REQUIRED ACTION:
Transcribe the listing in full. Keep every line exactly as it stands.

RECORDED INFORMATION:
···
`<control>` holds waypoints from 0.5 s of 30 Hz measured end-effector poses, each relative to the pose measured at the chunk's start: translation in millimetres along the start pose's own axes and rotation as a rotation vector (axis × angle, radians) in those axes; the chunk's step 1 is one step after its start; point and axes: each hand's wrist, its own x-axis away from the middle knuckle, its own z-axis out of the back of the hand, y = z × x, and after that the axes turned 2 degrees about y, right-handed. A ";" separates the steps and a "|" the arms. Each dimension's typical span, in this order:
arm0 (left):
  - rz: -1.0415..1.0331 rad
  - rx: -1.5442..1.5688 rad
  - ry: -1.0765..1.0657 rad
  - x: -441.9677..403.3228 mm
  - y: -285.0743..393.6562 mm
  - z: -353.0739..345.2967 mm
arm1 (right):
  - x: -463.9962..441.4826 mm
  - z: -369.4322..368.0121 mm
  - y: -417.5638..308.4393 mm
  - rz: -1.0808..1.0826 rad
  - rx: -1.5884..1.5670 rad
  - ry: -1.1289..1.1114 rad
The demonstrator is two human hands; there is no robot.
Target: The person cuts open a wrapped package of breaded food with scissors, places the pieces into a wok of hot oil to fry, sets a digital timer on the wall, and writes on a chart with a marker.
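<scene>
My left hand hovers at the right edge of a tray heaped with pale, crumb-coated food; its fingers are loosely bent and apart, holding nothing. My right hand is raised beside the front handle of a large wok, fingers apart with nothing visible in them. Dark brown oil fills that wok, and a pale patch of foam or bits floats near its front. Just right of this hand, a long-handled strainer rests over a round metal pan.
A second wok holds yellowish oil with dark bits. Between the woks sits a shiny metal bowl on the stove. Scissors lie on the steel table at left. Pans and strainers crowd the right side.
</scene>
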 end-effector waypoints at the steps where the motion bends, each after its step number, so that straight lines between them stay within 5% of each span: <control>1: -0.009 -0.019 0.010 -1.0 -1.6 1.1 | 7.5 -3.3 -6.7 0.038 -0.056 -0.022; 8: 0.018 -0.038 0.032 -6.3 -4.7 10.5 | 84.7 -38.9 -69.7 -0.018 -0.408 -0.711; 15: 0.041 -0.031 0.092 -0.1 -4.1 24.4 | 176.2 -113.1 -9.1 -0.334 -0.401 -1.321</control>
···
TASK SOLUTION:
`<control>` holds waypoints from 0.5 s of 30 Hz measured end-effector poses, each relative to the pose measured at the chunk's start: translation in millimetres along the start pose's own axes and rotation as a rotation vector (axis × angle, radians) in those axes; the chunk's step 1 is one step after its start; point and axes: each hand's wrist, its own x-axis away from the middle knuckle, its own z-axis out of the back of the hand, y = z × x, and after that the axes turned 2 degrees about y, right-handed. A ";" separates the steps and a "|" the arms. Each dimension's typical span, in this order:
arm0 (left):
  - rz: -1.0415..1.0331 rad
  - rx: -1.5442..1.5688 rad
  - ry: -1.0765..1.0657 rad
  - x: -441.9677..403.3228 mm
  - y: -285.0743..393.6562 mm
  - z: -353.0739..345.2967 mm
arm1 (right):
  - x: -463.9962..441.4826 mm
  - z: -369.4322..368.0121 mm
  - y: -417.5638..308.4393 mm
  - rz: -1.0808..1.0826 rad
  - rx: -1.5884..1.5670 rad
  - ry: -1.1289..1.1114 rad
The demonstrator is two human hands; there is no robot.
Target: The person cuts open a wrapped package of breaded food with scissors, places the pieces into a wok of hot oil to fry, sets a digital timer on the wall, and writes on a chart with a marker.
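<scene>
My left hand hovers at the right edge of a tray heaped with pale, crumb-coated food; its fingers are loosely bent and apart, holding nothing. My right hand is raised beside the front handle of a large wok, fingers apart with nothing visible in them. Dark brown oil fills that wok, and a pale patch of foam or bits floats near its front. Just right of this hand, a long-handled strainer rests over a round metal pan.
A second wok holds yellowish oil with dark bits. Between the woks sits a shiny metal bowl on the stove. Scissors lie on the steel table at left. Pans and strainers crowd the right side.
</scene>
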 end-effector waypoints at the steps where the motion bends, each after its step number, so that straight lines between them stay within 5% of each span: <control>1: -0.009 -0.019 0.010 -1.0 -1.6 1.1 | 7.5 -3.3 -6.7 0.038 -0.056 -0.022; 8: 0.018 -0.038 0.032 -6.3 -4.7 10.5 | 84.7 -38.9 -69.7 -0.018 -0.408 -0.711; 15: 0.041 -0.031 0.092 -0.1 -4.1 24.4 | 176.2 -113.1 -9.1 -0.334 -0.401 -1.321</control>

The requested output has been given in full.